===== Study material

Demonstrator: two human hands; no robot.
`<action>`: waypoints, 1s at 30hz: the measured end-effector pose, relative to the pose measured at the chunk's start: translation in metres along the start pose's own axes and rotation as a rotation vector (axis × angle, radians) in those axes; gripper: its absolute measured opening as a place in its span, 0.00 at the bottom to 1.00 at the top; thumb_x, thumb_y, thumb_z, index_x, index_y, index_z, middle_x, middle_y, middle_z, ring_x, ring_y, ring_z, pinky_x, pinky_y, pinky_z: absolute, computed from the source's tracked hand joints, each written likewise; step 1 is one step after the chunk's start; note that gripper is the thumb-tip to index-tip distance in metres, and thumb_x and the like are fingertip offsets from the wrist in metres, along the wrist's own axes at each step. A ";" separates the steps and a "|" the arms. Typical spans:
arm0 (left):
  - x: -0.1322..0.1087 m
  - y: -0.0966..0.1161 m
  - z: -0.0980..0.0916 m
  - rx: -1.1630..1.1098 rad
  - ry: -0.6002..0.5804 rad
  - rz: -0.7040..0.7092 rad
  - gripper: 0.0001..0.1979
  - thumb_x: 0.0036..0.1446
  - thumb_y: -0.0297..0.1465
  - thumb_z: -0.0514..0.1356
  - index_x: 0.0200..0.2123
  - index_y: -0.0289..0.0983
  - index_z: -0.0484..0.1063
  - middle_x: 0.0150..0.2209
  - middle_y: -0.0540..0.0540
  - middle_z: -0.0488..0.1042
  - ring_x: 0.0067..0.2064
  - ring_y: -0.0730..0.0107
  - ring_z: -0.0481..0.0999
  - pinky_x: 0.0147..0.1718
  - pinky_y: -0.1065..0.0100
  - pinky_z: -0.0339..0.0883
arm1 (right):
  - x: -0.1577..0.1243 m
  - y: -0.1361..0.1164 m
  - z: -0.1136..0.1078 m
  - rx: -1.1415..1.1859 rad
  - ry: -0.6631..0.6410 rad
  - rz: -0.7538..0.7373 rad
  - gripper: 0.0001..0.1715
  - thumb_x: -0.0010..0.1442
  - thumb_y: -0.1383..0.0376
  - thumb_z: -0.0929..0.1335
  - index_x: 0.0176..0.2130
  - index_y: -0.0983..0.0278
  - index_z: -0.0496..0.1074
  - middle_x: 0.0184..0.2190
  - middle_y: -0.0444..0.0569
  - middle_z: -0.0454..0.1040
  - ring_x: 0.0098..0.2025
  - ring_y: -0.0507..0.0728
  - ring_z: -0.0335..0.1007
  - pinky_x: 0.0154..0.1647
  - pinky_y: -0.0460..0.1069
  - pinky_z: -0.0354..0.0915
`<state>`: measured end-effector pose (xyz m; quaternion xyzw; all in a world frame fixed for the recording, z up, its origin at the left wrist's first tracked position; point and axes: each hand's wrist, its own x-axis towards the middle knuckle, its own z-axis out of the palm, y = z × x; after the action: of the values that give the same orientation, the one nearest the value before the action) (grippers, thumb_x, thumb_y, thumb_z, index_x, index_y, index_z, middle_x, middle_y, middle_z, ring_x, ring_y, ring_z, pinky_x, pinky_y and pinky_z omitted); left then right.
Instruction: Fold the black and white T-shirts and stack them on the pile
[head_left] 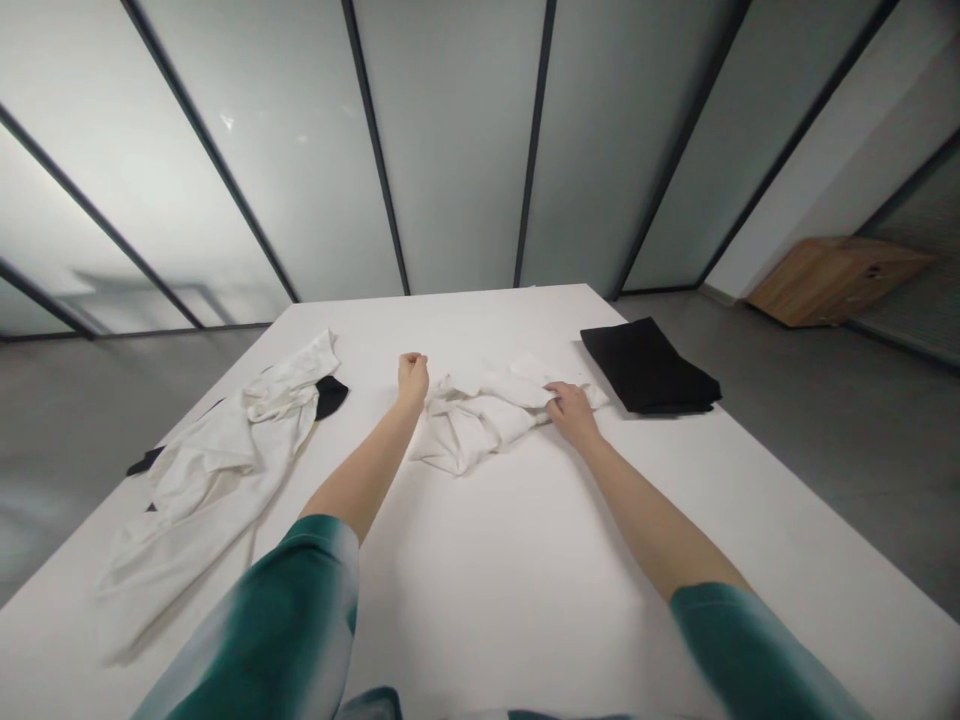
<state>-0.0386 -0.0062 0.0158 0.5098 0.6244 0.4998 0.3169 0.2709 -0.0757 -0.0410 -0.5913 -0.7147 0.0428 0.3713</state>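
A crumpled white garment (480,425) lies on the white table in front of me; I cannot tell its exact kind. At its right part, my right hand (574,412) pinches the fabric between thumb and fingers. My left hand (413,378) is closed like a fist just beside the garment's left edge. Whether a bit of fabric is inside those fingers is hidden. To the right of my right hand lies a folded black cloth (649,368) with straight edges.
A heap of white clothing (232,460) with black pieces (331,397) showing under it stretches along the left of the table (525,580). Frosted glass panels (457,140) stand behind the table. A wooden cabinet (832,280) is on the floor at far right.
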 end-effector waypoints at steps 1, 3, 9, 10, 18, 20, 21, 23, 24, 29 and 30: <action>-0.007 -0.006 -0.002 0.063 -0.008 0.054 0.13 0.60 0.37 0.52 0.46 0.39 0.66 0.44 0.42 0.74 0.48 0.61 0.74 0.48 0.58 0.67 | 0.000 -0.003 0.000 0.007 -0.005 0.003 0.18 0.52 0.69 0.61 0.41 0.65 0.74 0.41 0.57 0.78 0.46 0.64 0.70 0.52 0.57 0.63; -0.025 -0.011 0.000 0.176 -0.114 0.199 0.17 0.57 0.39 0.57 0.48 0.38 0.67 0.49 0.38 0.74 0.51 0.58 0.73 0.52 0.57 0.65 | 0.000 -0.008 -0.001 0.024 0.001 0.001 0.15 0.52 0.68 0.61 0.38 0.63 0.74 0.39 0.56 0.78 0.44 0.63 0.70 0.49 0.56 0.64; -0.078 0.008 0.031 0.616 -0.558 0.727 0.40 0.48 0.48 0.67 0.61 0.39 0.63 0.66 0.34 0.60 0.68 0.45 0.54 0.67 0.46 0.37 | -0.005 -0.017 -0.013 -0.005 0.143 0.089 0.10 0.52 0.62 0.61 0.21 0.58 0.60 0.20 0.47 0.66 0.29 0.58 0.63 0.34 0.51 0.60; -0.083 0.013 0.038 0.628 -0.593 0.770 0.40 0.49 0.48 0.66 0.62 0.39 0.62 0.67 0.34 0.60 0.69 0.46 0.54 0.67 0.46 0.34 | -0.006 -0.019 -0.014 -0.005 0.163 0.104 0.11 0.52 0.61 0.61 0.20 0.58 0.58 0.18 0.45 0.64 0.27 0.57 0.61 0.33 0.51 0.59; -0.072 0.024 0.080 0.441 -0.615 0.507 0.13 0.62 0.33 0.50 0.39 0.39 0.73 0.40 0.40 0.79 0.47 0.57 0.76 0.56 0.54 0.59 | -0.009 -0.026 -0.016 -0.010 0.018 0.081 0.17 0.60 0.55 0.60 0.28 0.61 0.70 0.21 0.46 0.70 0.27 0.56 0.65 0.31 0.49 0.57; -0.057 0.021 0.074 0.344 -0.504 0.349 0.12 0.62 0.34 0.49 0.33 0.39 0.70 0.34 0.42 0.77 0.42 0.57 0.75 0.48 0.58 0.65 | -0.008 -0.025 -0.018 -0.111 -0.055 0.091 0.19 0.61 0.52 0.63 0.38 0.62 0.74 0.28 0.50 0.76 0.32 0.59 0.70 0.34 0.50 0.60; -0.051 0.019 0.069 0.292 -0.448 0.294 0.11 0.62 0.34 0.49 0.31 0.39 0.69 0.32 0.43 0.76 0.41 0.58 0.74 0.46 0.59 0.65 | -0.008 -0.025 -0.018 -0.177 -0.098 0.099 0.20 0.60 0.51 0.64 0.41 0.62 0.75 0.31 0.52 0.78 0.35 0.61 0.71 0.36 0.51 0.61; -0.039 0.016 0.054 0.213 -0.363 0.227 0.12 0.61 0.35 0.50 0.28 0.40 0.65 0.29 0.46 0.73 0.39 0.60 0.72 0.43 0.61 0.65 | -0.006 -0.024 -0.018 -0.305 -0.177 0.112 0.21 0.58 0.52 0.66 0.44 0.64 0.76 0.35 0.57 0.79 0.39 0.65 0.72 0.40 0.53 0.62; -0.035 0.014 0.046 0.184 -0.335 0.211 0.12 0.61 0.35 0.50 0.27 0.40 0.64 0.28 0.47 0.71 0.38 0.62 0.71 0.41 0.62 0.65 | -0.006 -0.025 -0.019 -0.351 -0.197 0.118 0.21 0.58 0.54 0.67 0.44 0.64 0.76 0.36 0.58 0.79 0.41 0.66 0.72 0.42 0.54 0.62; -0.023 0.012 0.000 0.149 -0.194 0.223 0.13 0.62 0.38 0.49 0.27 0.40 0.62 0.26 0.50 0.66 0.35 0.65 0.68 0.36 0.66 0.63 | -0.002 -0.018 -0.024 -0.346 -0.128 0.175 0.16 0.55 0.63 0.66 0.41 0.65 0.77 0.37 0.59 0.79 0.42 0.67 0.71 0.42 0.55 0.62; -0.021 0.013 -0.009 0.169 -0.167 0.235 0.13 0.62 0.39 0.49 0.27 0.40 0.62 0.25 0.50 0.65 0.35 0.65 0.68 0.36 0.67 0.62 | -0.001 -0.015 -0.027 -0.284 -0.111 0.196 0.15 0.55 0.64 0.65 0.40 0.66 0.77 0.35 0.57 0.79 0.40 0.65 0.71 0.40 0.54 0.62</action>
<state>-0.0370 -0.0293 0.0290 0.6438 0.5718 0.4351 0.2632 0.2745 -0.0912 -0.0148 -0.7013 -0.6719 0.0097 0.2380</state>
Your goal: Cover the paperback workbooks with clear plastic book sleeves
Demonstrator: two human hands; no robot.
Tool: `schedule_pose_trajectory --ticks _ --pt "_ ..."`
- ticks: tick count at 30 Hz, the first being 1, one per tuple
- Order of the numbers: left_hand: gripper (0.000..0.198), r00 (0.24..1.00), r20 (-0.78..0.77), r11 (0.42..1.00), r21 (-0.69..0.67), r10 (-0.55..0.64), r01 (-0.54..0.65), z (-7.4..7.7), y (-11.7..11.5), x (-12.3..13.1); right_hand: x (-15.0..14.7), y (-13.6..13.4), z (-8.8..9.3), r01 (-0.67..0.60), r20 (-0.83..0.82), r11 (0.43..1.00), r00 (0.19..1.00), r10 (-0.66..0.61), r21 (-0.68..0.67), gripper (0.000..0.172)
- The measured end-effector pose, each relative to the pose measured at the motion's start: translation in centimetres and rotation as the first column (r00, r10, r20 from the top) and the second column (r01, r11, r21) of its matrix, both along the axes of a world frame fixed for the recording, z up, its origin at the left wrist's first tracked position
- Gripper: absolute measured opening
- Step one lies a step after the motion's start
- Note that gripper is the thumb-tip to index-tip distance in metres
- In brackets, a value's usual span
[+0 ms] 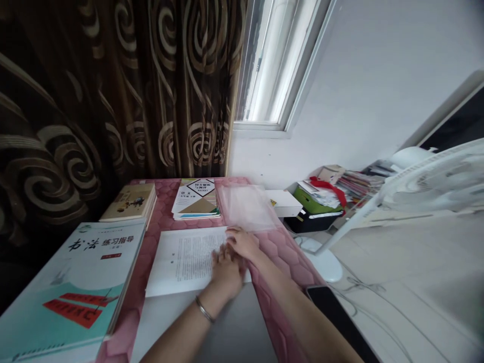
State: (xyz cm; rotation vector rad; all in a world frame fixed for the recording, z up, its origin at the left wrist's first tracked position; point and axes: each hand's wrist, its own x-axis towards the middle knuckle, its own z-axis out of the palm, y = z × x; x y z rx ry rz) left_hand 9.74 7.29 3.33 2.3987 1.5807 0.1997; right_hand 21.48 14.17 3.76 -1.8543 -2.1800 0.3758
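An open book or booklet [162,272] lies on the pink quilted table cover. Its far part is a page with printed text; the near part is plain grey-white. My left hand [227,275], with a bracelet at the wrist, rests flat on the printed page, fingers apart. Just beyond it, my right hand [242,243] lies on the page's right edge with its fingers extended and slightly bent. The two hands overlap in view, so part of the right palm is hidden. Clear plastic sheets [247,206] lie a little past the right hand.
At left are a stack of calligraphy workbooks [83,282] and a tan book pile [128,201]. More workbooks [196,199] sit at the back. Right of the table stand a white box [283,203], a filled black bin [313,222], a white fan [325,259] and a dark flat object [340,322].
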Motion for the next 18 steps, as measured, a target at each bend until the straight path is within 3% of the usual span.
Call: schedule_pose_trajectory --ticks 6,12,18 --pt "0.059 0.999 0.0 0.999 -0.006 0.041 -0.041 -0.6 -1.4 1.1 3.6 0.5 0.0 0.201 0.018 0.979 0.98 -0.2 -0.043 0.031" --pt "0.061 0.996 0.075 0.998 0.007 0.054 -0.054 -1.4 -1.3 0.8 2.6 2.7 -0.4 0.309 0.053 0.949 0.951 -0.305 -0.069 0.029" --pt "0.064 0.997 0.064 0.999 0.006 0.049 -0.049 -1.4 -1.4 0.9 1.6 4.6 0.0 0.378 0.094 0.924 0.924 -0.372 -0.062 0.041"
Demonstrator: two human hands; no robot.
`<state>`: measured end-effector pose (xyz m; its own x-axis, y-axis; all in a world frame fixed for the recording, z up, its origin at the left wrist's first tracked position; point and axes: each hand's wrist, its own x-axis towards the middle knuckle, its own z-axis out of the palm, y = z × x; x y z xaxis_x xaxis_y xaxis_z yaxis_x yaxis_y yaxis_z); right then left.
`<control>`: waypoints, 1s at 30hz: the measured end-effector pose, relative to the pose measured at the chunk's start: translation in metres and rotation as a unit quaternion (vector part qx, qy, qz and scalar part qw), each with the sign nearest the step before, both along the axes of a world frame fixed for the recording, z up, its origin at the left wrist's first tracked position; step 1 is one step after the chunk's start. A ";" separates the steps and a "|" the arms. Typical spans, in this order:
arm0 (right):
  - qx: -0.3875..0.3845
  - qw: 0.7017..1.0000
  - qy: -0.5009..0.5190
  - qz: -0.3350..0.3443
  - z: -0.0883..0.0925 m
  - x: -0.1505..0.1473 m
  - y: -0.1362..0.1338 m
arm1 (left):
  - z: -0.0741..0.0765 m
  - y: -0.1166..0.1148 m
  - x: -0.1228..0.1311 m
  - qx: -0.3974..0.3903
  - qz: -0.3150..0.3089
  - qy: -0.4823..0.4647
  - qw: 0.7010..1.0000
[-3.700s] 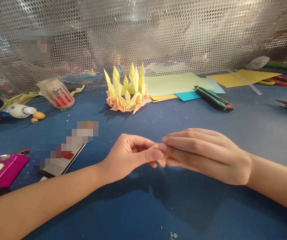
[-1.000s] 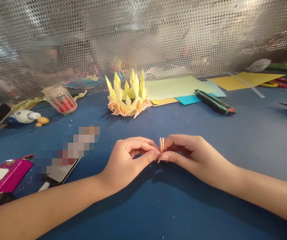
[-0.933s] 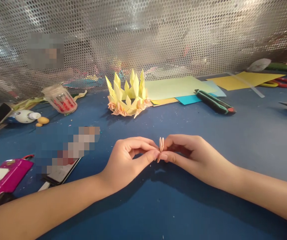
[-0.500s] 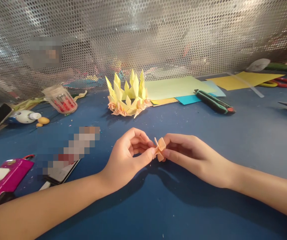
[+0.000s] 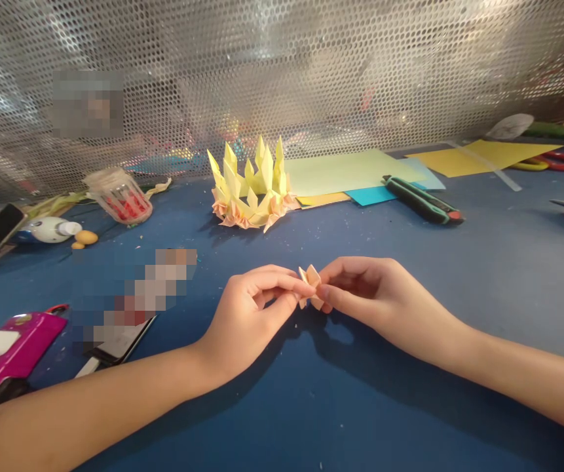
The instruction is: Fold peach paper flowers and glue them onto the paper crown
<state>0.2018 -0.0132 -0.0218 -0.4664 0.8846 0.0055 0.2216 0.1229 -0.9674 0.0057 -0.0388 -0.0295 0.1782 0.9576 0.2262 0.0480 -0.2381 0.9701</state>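
Observation:
A small peach origami flower (image 5: 313, 278) with folded petals is held up above the blue table, between my two hands. My left hand (image 5: 257, 311) pinches it from the left, its index finger reaching across the petals and its thumb below. On the other side, my right hand (image 5: 384, 301) grips the flower's right edge between thumb and fingers. Part of the flower is hidden behind the fingertips. Beyond my hands stands a crown-like ring of folded yellow paper points (image 5: 252, 187) with peach paper flowers around its base.
Paper sheets (image 5: 340, 169) and a utility knife (image 5: 424, 200) lie at the back, before a perforated metal screen (image 5: 282, 72). To the left are a jar with red bits (image 5: 122, 196), a bottle (image 5: 48, 229), a phone (image 5: 124, 341) and a magenta object (image 5: 31, 341). Scissor handles (image 5: 561, 162) are far right.
My left index finger has come forward over the petals. The flower has turned and shifted slightly left, while my right hand stays pinched at its right edge.

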 end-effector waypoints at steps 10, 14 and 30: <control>-0.041 0.998 0.043 0.012 0.000 -0.001 -0.004 | 0.002 -0.004 -0.001 -0.009 0.000 -0.028 1.000; -0.037 0.999 0.034 0.009 0.001 -0.003 -0.006 | 0.000 -0.003 -0.002 -0.025 -0.004 -0.014 1.000; -0.010 0.999 0.013 0.032 -0.001 -0.002 -0.003 | 0.001 -0.003 0.001 -0.040 0.008 -0.007 0.999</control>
<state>0.2000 -0.0167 -0.0232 -0.5225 0.8526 -0.0001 0.1896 0.1161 -0.9750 0.0067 -0.0420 -0.0285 0.1599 0.9754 0.1516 0.0378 -0.1595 0.9865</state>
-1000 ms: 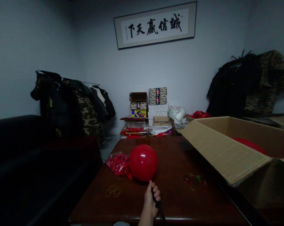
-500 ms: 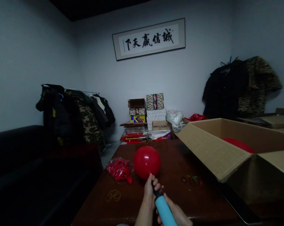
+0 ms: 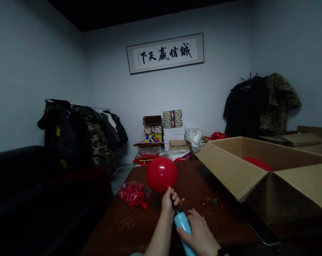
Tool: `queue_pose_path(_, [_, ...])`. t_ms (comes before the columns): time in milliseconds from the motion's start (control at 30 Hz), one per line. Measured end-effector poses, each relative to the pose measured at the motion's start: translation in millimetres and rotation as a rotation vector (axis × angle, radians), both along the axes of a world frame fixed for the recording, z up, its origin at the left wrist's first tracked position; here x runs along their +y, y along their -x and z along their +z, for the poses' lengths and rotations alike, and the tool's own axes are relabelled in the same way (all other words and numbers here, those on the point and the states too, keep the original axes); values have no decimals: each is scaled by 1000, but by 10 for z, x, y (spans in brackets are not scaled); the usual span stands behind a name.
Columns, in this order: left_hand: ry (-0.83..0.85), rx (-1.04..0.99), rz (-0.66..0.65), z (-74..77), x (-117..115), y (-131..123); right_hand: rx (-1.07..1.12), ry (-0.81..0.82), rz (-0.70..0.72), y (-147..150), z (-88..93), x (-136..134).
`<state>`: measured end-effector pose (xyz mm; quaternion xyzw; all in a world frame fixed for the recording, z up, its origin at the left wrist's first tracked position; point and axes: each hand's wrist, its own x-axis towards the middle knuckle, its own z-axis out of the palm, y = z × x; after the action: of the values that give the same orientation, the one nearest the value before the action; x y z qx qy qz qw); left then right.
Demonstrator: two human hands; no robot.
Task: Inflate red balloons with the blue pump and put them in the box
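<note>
A round, inflated red balloon [image 3: 162, 174] stands above the table, its neck pinched in my left hand [image 3: 168, 202]. Those same fingers wrap the black nozzle end of a light-blue balloon pump [image 3: 182, 224], which slants down toward me. My right hand [image 3: 200, 233] is at the pump's right side, fingers stretched out and the thumb lying across the blue barrel. To the left lies a clear plastic bag of uninflated red balloons [image 3: 133, 195]. Several thin yellowish rubber bands [image 3: 126, 223] rest in front of the bag.
A large open cardboard box [image 3: 232, 170] with a red balloon [image 3: 257, 163] inside stands at right. Dark and coloured bands [image 3: 211, 203] lie on the brown table [image 3: 139, 238]. A dark flat device [image 3: 257, 225] lies by the box. Stacked boxes [image 3: 174, 133] stand behind.
My right hand has loosened from around the pump barrel, its fingers now extended. The view has tilted up slightly, and the balloon, pump and left hand sit a little farther left.
</note>
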<state>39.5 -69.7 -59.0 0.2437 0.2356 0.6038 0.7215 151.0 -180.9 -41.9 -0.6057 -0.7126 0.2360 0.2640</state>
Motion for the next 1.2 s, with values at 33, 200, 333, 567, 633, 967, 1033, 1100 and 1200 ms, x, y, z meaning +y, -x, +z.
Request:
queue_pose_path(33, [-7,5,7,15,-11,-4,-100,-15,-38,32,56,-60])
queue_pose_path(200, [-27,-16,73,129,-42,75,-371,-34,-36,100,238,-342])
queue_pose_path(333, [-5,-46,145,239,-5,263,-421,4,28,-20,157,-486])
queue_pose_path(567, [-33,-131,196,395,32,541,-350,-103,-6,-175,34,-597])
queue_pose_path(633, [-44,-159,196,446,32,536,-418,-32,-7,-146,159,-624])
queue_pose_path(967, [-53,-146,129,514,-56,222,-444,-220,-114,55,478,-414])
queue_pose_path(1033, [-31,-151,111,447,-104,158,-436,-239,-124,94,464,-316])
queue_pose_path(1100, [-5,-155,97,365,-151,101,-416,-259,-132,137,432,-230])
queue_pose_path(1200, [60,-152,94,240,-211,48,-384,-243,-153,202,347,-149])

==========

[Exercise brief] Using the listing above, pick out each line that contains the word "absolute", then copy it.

[Task result]
`<action>`: waypoints, 1s at 30hz: the measured end-effector pose, relative to the pose measured at the chunk's start: translation in metres along the start pose's own axes and rotation as a rotation vector (axis × angle, radians) in those axes; gripper: its absolute measured opening as a place in its span, 0.00 at the bottom to 1.00 at the top; thumb_x, thumb_y, thumb_z, index_x, index_y, index_z, middle_x, middle_y, middle_z, ring_x, ring_y, ring_z, pinky_x, pinky_y, pinky_z: absolute, computed from the source's tracked hand joints, each written likewise; step 1 is one step after the chunk's start; note that gripper is the thumb-tip to index-tip distance in metres, and thumb_x and the like are fingertip offsets from the wrist in metres, along the wrist's own axes at each step. A ";" separates the steps and a "|" the arms. Typical spans:
- Gripper: absolute measured opening

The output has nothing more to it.